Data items
..........

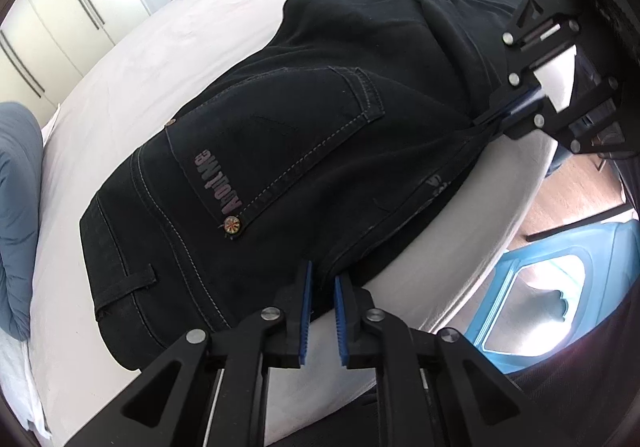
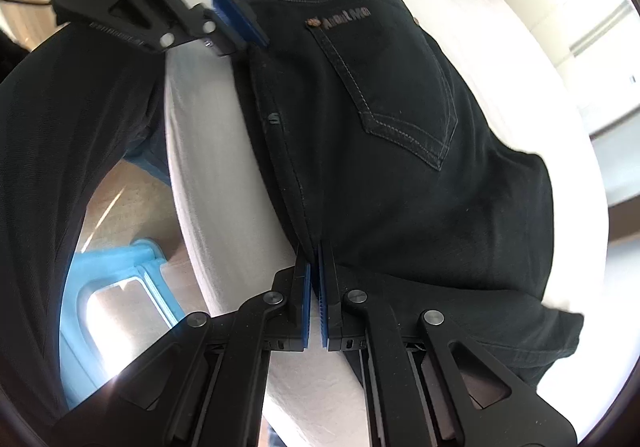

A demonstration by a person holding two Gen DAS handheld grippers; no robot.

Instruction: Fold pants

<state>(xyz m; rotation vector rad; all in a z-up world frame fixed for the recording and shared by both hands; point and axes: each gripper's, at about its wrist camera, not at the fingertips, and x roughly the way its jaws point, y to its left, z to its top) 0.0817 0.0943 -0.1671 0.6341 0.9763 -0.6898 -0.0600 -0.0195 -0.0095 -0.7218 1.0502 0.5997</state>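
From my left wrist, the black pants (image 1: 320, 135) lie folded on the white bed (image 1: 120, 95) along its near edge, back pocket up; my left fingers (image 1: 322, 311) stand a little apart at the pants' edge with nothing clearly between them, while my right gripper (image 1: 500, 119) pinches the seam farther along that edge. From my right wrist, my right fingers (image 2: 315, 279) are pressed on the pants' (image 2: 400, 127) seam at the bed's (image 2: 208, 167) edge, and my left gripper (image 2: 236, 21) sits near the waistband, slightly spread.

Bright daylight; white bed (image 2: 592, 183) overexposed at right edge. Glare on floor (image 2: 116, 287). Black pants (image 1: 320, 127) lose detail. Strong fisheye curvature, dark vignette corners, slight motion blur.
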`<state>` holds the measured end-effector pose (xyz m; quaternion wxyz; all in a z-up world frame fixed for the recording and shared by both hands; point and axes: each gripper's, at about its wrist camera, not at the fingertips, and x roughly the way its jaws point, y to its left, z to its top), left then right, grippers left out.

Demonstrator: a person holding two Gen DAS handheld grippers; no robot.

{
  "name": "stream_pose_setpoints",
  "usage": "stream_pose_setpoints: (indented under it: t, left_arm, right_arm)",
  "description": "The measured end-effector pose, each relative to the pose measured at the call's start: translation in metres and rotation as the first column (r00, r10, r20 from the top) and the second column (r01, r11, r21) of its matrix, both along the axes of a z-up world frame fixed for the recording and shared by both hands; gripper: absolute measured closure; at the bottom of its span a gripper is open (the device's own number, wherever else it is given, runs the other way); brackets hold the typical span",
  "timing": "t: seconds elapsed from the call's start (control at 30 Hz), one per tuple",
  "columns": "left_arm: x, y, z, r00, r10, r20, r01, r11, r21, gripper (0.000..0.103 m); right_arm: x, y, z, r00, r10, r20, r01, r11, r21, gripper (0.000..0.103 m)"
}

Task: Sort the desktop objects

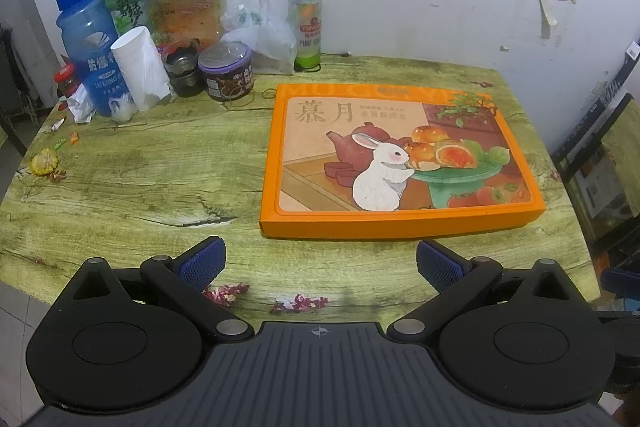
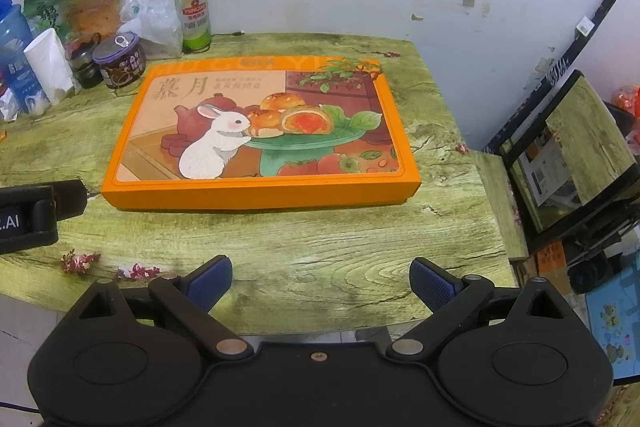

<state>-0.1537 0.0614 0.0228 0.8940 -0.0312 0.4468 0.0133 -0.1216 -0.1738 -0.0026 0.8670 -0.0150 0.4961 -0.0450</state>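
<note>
A flat orange gift box with a white rabbit picture lies closed on the green wood-grain table. At the back left stand a blue water bottle, a white paper roll, a purple-lidded jar, a dark cup, snack packets and a green can. My left gripper hovers open near the front edge, left of the box's front. My right gripper is open, empty, in front of the box.
A clear plastic bag slumps beside the can. A small red jar and candy wrappers sit at the far left. Dark framed panels lean right of the table. The left gripper's body shows at the right view's left edge.
</note>
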Motion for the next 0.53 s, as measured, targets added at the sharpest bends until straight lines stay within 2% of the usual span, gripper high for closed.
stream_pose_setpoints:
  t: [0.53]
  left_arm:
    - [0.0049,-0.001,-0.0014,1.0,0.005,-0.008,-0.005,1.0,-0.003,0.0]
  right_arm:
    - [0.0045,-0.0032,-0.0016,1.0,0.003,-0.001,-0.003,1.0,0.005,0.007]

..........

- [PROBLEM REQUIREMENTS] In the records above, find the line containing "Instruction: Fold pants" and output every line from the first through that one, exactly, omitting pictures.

- [OUTPUT]
A demonstration by a person holding two Gen DAS handheld grippers; no robot.

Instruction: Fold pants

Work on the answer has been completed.